> _PROBLEM DETAILS_
In the material below, the lines from the one containing "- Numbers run" through the one containing "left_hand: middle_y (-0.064" are to be given again exactly, ends included, and no others.

* * * * * * *

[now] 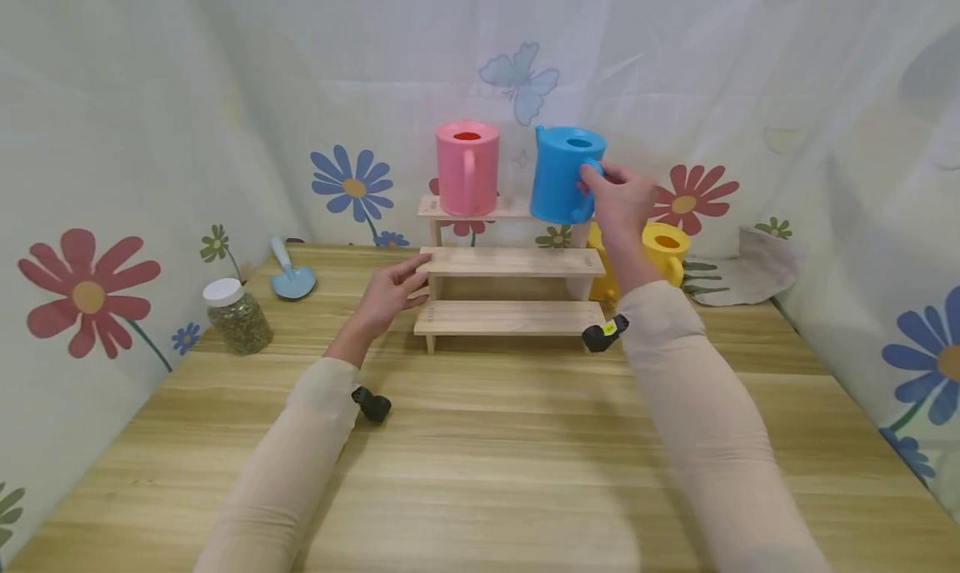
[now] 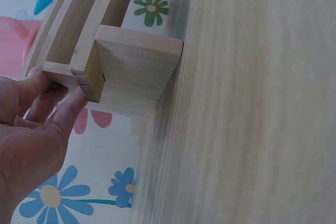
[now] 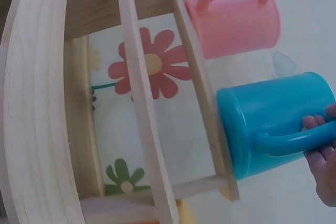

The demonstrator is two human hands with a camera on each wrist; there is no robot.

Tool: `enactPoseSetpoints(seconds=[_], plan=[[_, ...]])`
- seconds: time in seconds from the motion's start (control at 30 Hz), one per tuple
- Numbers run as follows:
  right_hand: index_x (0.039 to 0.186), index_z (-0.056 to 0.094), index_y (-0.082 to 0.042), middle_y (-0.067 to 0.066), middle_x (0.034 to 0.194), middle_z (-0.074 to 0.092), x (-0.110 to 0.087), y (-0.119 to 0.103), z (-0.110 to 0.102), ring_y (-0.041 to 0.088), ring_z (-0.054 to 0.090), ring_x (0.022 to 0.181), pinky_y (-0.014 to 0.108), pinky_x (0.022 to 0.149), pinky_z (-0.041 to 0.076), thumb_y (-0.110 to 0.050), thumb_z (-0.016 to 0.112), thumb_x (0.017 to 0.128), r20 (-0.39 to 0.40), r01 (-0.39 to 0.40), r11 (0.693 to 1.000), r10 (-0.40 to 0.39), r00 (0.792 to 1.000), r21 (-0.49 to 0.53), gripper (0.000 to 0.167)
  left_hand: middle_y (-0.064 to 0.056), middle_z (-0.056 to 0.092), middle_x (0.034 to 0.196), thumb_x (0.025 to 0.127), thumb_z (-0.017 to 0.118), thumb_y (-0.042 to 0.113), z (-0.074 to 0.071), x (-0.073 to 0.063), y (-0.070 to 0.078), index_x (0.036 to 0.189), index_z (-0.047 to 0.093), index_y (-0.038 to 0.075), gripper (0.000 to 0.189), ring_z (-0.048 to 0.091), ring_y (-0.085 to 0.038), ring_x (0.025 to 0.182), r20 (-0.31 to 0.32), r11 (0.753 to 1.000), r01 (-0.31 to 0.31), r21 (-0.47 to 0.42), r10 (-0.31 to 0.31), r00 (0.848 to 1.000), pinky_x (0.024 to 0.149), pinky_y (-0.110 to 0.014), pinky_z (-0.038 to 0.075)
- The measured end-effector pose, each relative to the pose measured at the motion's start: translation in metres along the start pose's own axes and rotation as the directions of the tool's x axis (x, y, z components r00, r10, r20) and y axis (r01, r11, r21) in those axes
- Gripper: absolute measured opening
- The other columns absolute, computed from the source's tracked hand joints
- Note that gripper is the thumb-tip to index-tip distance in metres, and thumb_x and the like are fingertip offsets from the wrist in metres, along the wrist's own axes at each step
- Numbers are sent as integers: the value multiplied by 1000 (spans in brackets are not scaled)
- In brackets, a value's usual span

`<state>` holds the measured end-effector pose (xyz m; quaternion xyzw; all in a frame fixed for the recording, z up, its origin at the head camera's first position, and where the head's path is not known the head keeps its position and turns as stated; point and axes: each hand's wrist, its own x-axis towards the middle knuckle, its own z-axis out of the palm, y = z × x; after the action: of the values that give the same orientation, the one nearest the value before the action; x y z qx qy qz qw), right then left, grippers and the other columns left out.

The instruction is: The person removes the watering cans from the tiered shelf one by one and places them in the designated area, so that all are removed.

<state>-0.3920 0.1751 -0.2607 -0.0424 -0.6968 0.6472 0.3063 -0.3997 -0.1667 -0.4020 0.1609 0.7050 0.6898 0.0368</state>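
Observation:
My right hand (image 1: 621,196) grips the handle of a blue watering can (image 1: 561,173), upright at the right end of the top tier. In the right wrist view, the can's base (image 3: 231,135) is right at the top board. A pink watering can (image 1: 453,173) stands on the left of that tier, its handle facing me. The stepped wooden stand (image 1: 510,261) has three tiers. At its left end, my left hand (image 1: 386,296) holds the middle board's edge between fingers and thumb, fingertips (image 2: 38,77) on the wood.
Yellow watering cans (image 1: 667,240) stand behind my right forearm, partly hidden. A pale glove (image 1: 750,273) lies at the back right. To the left are a light-blue toy shovel (image 1: 292,281) and a white-lidded jar (image 1: 240,319) of dried green bits. A flower-print curtain (image 1: 375,73) hangs behind.

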Motion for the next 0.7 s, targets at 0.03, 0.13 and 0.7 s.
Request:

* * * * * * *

> _THE COMPLETED TASK_
- Numbers run as follows:
  right_hand: index_x (0.039 to 0.186), index_z (-0.056 to 0.094), index_y (-0.082 to 0.042), middle_y (-0.067 to 0.066), middle_x (0.034 to 0.194), middle_z (-0.074 to 0.092), x (-0.110 to 0.087), y (-0.119 to 0.103), z (-0.110 to 0.102), ring_y (-0.041 to 0.088), ring_z (-0.054 to 0.090), ring_x (0.022 to 0.181), pinky_y (-0.014 to 0.108), pinky_x (0.022 to 0.149), pinky_z (-0.041 to 0.076), thumb_y (-0.110 to 0.050), thumb_z (-0.016 to 0.112), thumb_x (0.017 to 0.128), r20 (-0.39 to 0.40), r01 (-0.39 to 0.40), r11 (0.693 to 1.000), r10 (-0.40 to 0.39), r00 (0.792 to 1.000), r21 (-0.49 to 0.53), gripper (0.000 to 0.167)
  left_hand: middle_y (-0.064 to 0.056), middle_z (-0.056 to 0.092), middle_x (0.034 to 0.196), thumb_x (0.025 to 0.127), thumb_z (-0.017 to 0.118), thumb_y (-0.042 to 0.113), z (-0.074 to 0.071), x (-0.073 to 0.063), y (-0.070 to 0.078), index_x (0.036 to 0.189), index_z (-0.047 to 0.093), index_y (-0.038 to 0.075), gripper (0.000 to 0.189), ring_z (-0.048 to 0.091), ring_y (-0.085 to 0.038), ring_x (0.025 to 0.182), r20 (-0.31 to 0.32), r11 (0.753 to 1.000), r01 (-0.31 to 0.31), r21 (-0.47 to 0.42), r10 (-0.31 to 0.31), r00 (0.848 to 1.000), pinky_x (0.024 to 0.149), pinky_y (-0.110 to 0.014), pinky_z (-0.038 to 0.075)

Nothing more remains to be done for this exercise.